__DATASET EXCERPT__:
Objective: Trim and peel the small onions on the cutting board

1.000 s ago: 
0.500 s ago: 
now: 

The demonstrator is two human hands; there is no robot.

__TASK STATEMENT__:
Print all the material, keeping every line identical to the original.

__PROBLEM SOLUTION__:
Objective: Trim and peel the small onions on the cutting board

1.000 s ago: 
0.500 s ago: 
now: 

The demonstrator is two human hands; there is no robot.

The answer has nothing more to it.